Nel mio primo commento all’uscita delle motivazioni della sentenza al processo Commissione Grandi Rischi, dissi che si gettavano alle ortiche vent’anni di lavoro dei sismologi. Il commento non era una stizzita reazione alla sentenza ma una riflessione sulla amara sconfitta del lavoro fatto per realizzare la Mappa di Pericolosità Sismica Nazionale. Avevo letto poco prima che secondo il Giudice “in tema di valutazione e di mitigazione del rischio sismico, l’affermazione secondo la quale l’unica difesa dai terremoti consiste nel rafforzare le costruzioni e migliorare le loro capacità di resistere al terremoto appare tanto ovvia quanto inutile. Tale affermazione è inutile perché fornisce una indicazione non attuabile in concreto e pressoché impraticabile.”

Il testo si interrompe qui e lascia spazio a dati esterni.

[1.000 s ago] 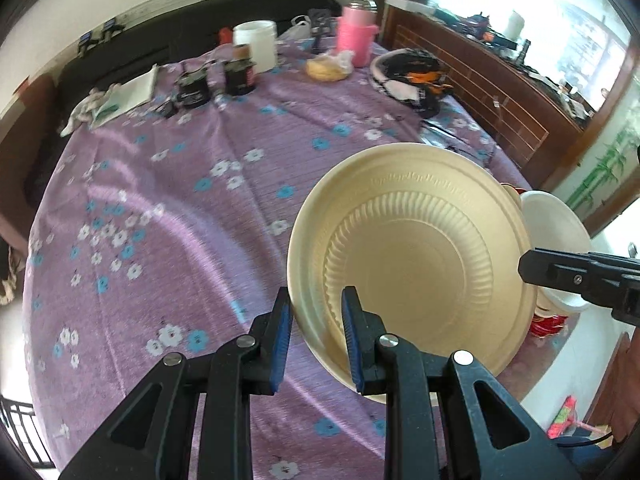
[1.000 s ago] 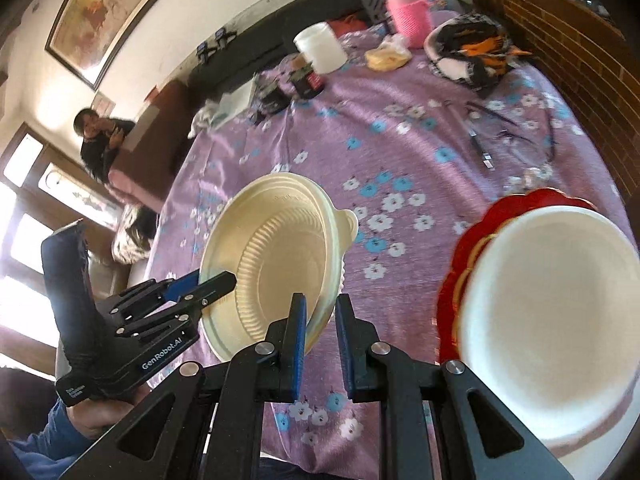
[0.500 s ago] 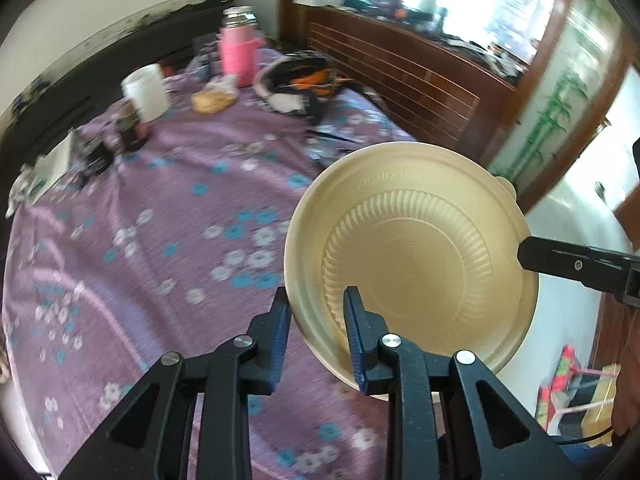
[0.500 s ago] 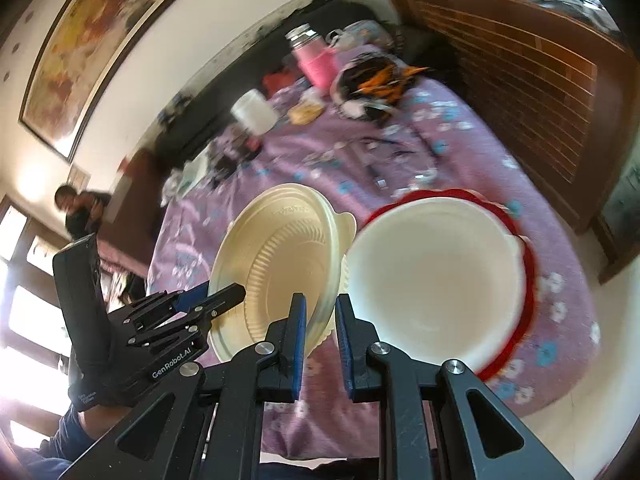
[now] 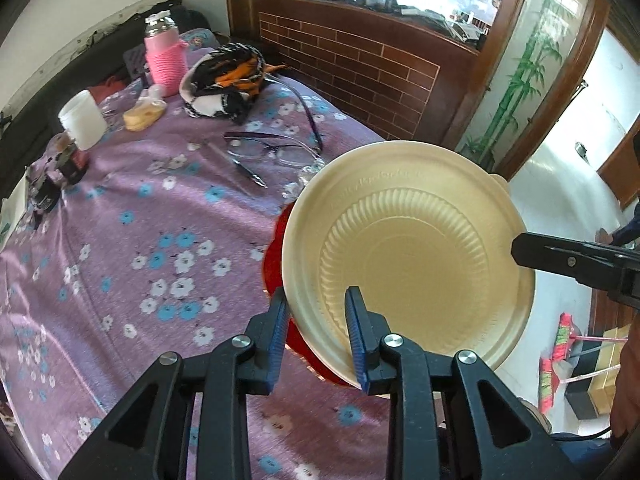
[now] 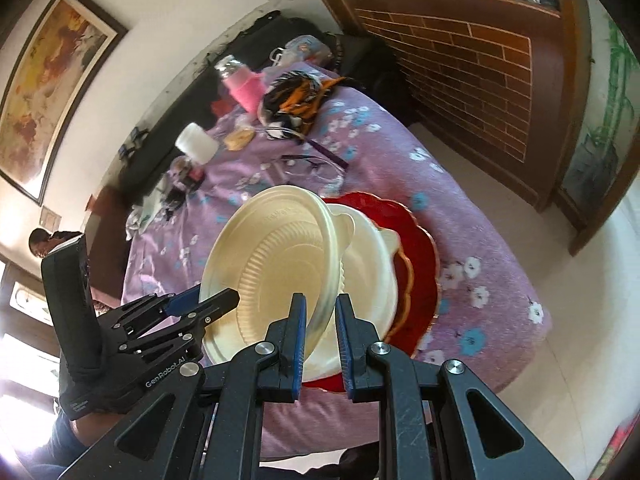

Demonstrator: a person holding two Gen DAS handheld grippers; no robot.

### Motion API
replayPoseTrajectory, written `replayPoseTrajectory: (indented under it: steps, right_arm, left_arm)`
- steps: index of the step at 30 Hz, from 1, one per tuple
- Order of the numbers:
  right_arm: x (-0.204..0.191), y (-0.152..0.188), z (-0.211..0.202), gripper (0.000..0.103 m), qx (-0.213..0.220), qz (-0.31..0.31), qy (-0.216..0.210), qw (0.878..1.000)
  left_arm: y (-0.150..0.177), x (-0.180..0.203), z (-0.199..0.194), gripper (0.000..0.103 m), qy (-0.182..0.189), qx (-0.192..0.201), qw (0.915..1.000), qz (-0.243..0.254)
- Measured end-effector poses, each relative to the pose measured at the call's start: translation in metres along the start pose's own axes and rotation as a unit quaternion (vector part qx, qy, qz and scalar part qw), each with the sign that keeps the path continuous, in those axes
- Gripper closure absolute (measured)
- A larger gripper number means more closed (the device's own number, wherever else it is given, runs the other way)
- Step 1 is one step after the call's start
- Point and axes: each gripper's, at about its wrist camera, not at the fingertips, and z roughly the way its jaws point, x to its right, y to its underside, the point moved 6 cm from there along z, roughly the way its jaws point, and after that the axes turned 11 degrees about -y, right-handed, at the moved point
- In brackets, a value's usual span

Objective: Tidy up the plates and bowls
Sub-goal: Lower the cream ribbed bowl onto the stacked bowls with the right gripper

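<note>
Both grippers carry one cream bowl (image 5: 408,256) in the air, tilted on edge, directly above the stack at the desk's (image 5: 120,240) near corner. The left gripper (image 5: 316,320) pinches the bowl's near rim, its jaws slightly parted around the rim's thickness; the right gripper (image 6: 320,320) is pressed onto the opposite rim. The stack consists of a white bowl (image 6: 368,272) seated on a red scalloped plate (image 6: 420,264); whether more plates lie beneath cannot be determined. Progress assessment: one bowl is already stacked, a second is positioned for placement, and the remaining step is to level the cream bowl and lower it into the white bowl. Count visible: two bowls, at least one red plate. Unrelated items on the desk: one pink flask (image 5: 164,60), one white cup (image 5: 82,120), one pair of glasses (image 5: 272,148), one pen (image 5: 250,172).
</note>
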Motion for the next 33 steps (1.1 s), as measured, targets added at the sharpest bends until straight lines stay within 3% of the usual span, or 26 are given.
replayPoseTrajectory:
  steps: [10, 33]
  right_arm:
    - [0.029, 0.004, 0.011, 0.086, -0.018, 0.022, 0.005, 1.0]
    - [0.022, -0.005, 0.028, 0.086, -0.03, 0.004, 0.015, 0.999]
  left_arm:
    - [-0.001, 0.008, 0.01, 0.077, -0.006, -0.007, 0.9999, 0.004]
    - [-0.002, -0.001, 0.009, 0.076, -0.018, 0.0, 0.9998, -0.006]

Una sconfitta, perché pensavamo che con la pubblicazione sulla Gazzetta Ufficiale della Mappa di Pericolosità, ogni pubblica autorità dotata del giusto ruolo e della responsabilità assegnata dalla legge potesse affrontare la grande sfida di mettere in sicurezza uno dei paesi più vulnerabili ai terremoti. Il terremoto del Molise del 2002 era stato lo schiaffo più duro che si potesse ricevere per ricordarci quanto tragico e urgente fosse il problema dell’adeguamento edilizio, altro che inutile. L’adeguamento del territorio significava mettere in campo strategie decennali, finanziamenti costanti e non solo a seguito delle catastrofi come purtroppo era sempre avvenuto e continua ad avvenire. Ma i soldi non ci sono mai per queste cose anche se basterebbe meno di un centesimo ricavato dal costo della benzina per risolvere il problema in una trentina di anni. Molti se pensiamo a noi, pochi se pensiamo alle generazioni future.

Non è un problema di soldi ma delle priorità che sceglie un paese.

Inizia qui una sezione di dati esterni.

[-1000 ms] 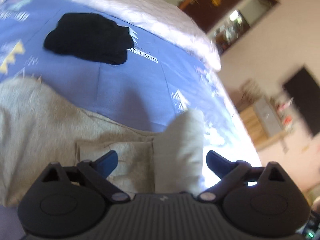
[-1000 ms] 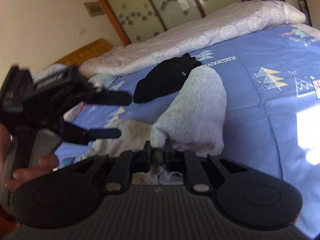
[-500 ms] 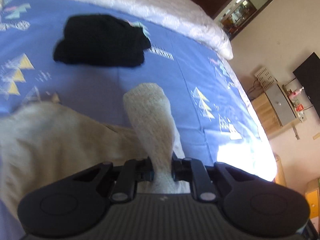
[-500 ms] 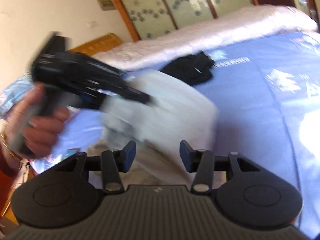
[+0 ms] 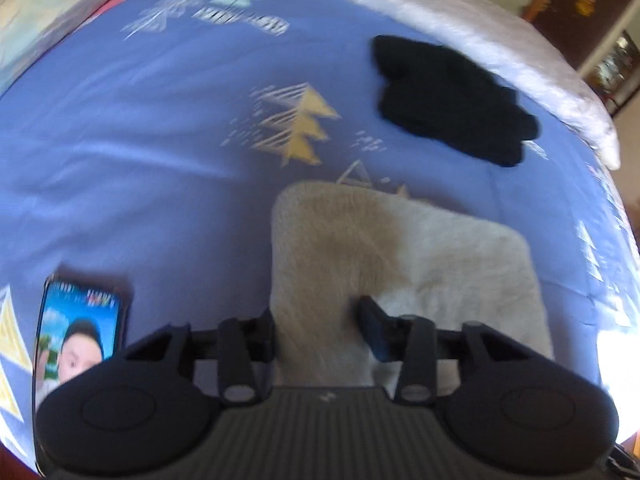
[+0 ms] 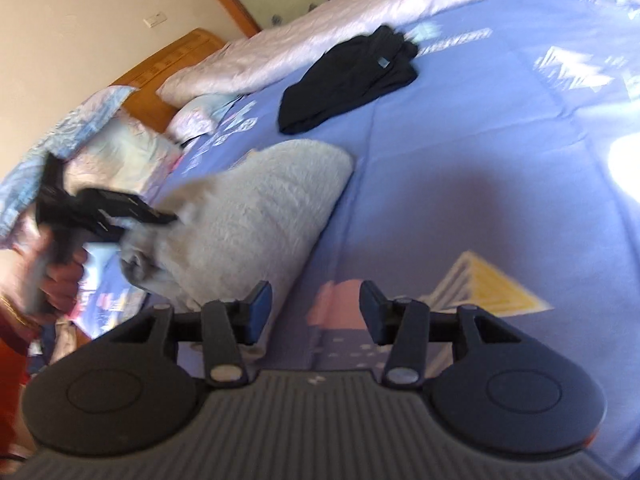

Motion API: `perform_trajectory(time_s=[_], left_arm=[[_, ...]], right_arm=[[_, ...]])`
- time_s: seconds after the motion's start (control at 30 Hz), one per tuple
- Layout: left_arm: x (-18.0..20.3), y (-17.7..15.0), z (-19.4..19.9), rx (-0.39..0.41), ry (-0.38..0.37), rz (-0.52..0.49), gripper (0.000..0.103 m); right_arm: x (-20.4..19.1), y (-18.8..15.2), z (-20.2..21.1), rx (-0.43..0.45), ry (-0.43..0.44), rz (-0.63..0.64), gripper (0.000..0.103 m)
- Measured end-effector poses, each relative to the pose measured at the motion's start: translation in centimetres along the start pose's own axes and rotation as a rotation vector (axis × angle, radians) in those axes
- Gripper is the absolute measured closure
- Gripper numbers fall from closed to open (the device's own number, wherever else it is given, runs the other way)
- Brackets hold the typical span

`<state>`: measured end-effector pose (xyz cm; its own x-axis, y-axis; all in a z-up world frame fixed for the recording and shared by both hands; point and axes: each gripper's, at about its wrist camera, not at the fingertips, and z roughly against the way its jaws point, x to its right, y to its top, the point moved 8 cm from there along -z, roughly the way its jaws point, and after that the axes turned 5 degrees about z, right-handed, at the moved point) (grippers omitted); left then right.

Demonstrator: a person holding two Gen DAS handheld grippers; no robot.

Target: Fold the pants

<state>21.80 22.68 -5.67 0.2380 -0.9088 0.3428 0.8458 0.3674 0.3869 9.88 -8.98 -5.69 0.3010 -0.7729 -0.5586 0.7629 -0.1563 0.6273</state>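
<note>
Left wrist view: left gripper (image 5: 318, 326) spreading around fold of grey pants (image 5: 400, 264), lying bundled near black garment (image 5: 448, 100). Right gripper (image 6: 314, 312) hovering spread, empty. Folding looking nearly finished; final tidying likely remaining.

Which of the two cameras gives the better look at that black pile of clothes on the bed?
The right wrist view. There the black clothes lie in sharper focus on the blue sheet, with folds and a small label visible. The left wrist view shows them only as a blurred dark patch beyond the fuzzy cream pants.
</note>
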Motion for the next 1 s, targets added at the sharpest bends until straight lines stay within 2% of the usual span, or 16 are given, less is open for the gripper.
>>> perform_trajectory(time_s=[0.07,0.17,0.2,0.33,0.4,0.47,0.5,0.53,0.57,0.63,0.67,0.73,0.8,0.87,0.93,1.0], left_arm=[[-1.0,-0.1,0.6,0.013,-0.066,0.059,0.049],[-2.1,0.2,2.3,0.094,-0.126,0.128,0.011],[-2.2,0.0,2.7,0.116,-0.133,0.137,0.004],[-1.6,-1.7,1.7,0.062,-0.189,0.129,0.004],[-1.6,-2.7,0.1,0.025,-0.160,0.126,0.004],[-1.9,-3.8,-1.6,-0.017,-0.154,0.156,0.009],[-1.8,-4.3,-2.3,-0.032,-0.175,0.174,0.023],[-1.7,-4.7,-2.6,-0.029,-0.195,0.184,0.031],[-1.6,-4.9,-2.4,-0.011,-0.189,0.182,0.045],[-1.2,-5.1,-1.7,-0.003,-0.167,0.184,0.056],[-0.8,-5.2,-1.3,-0.008,-0.192,0.201,0.065],[0.9,-5.8,-0.3,-0.034,-0.318,0.232,0.082],[3.8,-6.8,1.1,-0.057,-0.432,0.219,0.082],[7.1,-8.2,1.5,-0.072,-0.483,0.149,0.082],[10.2,-9.9,0.6,-0.101,-0.470,0.074,0.082],[12.5,-11.6,-1.1,-0.126,-0.410,0.000,0.080]], right_arm=[[0.0,0.2,-0.8,-0.014,0.051,-0.066,0.044],[-0.1,0.0,-1.3,-0.033,0.110,-0.183,0.033],[0.1,0.2,-1.9,-0.041,0.125,-0.219,0.031],[0.0,0.2,-4.4,-0.095,0.175,-0.333,0.024],[-0.3,0.1,-6.1,-0.121,0.181,-0.374,0.022],[-0.9,-0.1,-7.6,-0.153,0.216,-0.409,0.018],[-1.3,-0.1,-7.9,-0.151,0.214,-0.398,0.020],[-1.8,0.2,-8.0,-0.159,0.201,-0.362,0.027],[-2.4,0.3,-8.0,-0.195,0.201,-0.334,0.071],[-2.6,2.0,-6.2,-0.177,0.184,-0.289,0.077],[-2.8,3.3,-4.7,-0.140,0.202,-0.263,0.078],[-2.9,6.0,-0.9,-0.055,0.190,-0.186,0.078],[-2.3,7.9,3.1,0.018,0.143,-0.110,0.078],[-1.0,8.6,6.7,0.062,0.104,-0.059,0.078],[1.3,7.6,9.1,0.065,0.047,-0.048,0.078],[4.3,5.3,9.9,0.041,-0.026,-0.094,0.076]])
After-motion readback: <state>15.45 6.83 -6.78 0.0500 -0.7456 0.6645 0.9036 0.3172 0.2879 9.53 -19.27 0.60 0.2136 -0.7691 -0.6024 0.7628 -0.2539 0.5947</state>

Eppure nella riunione della Commissione Grandi Rischi del 31 marzo 2009, e parlo solo di quello che è successo dentro la riunione, l’unico problema delle pubbliche autorità era cosa fare l’indomani mattina. Arriverà o no il terremoto? Possiamo credere a chi va in giro a creare allarmismo? Inutile dire, come inutilmente è stato detto in riunione (“non investire nell’adeguamento degli edifici alla lunga si paga” Barberi, verbale della riunione Grandi Rischi del 31 marzo 2009), che se si vive in un territorio a rischio, i problemi non si risolvono certo all’ultimo e così è stato. Ma noi la sfera di cristallo non l’abbiamo e quella mappa colorata, la Mappa della Pericolosità Sismica, così comprensibile a tutti anche a chi la vede per la prima volta, era rimasta lettera morta.

Si gettano alle ortiche vent’anni di lavoro perché l’esposizione al rischio sismico è aumentata. La stessa identica severa sentenza applicata indistintamente a tutti gli imputati a prescindere dal loro ruolo dimostra che il processo è rimasto cieco al problema multiforme di identificare, comunicare e mitigare il rischio. In futuro i sismologi potrebbero essere meno disponibili a esprimere un’opinione. La conseguenza è che si potrebbe essere portati a dire “prima vedo se quel che dico mi può inguaiare e poi eventualmente parlo” o l’equivalente opposto “massimizzo il rischio perché è meglio una denuncia per procurato allarme che una per omicidio colposo”. L’ingiustificata evacuazione della Garfagnana fu definita dal Capo Dipartimento della Protezione Civile come il frutto avvelenato della sentenza de L’Aquila alla Commissione Grandi Rischi. E io concordo con lui.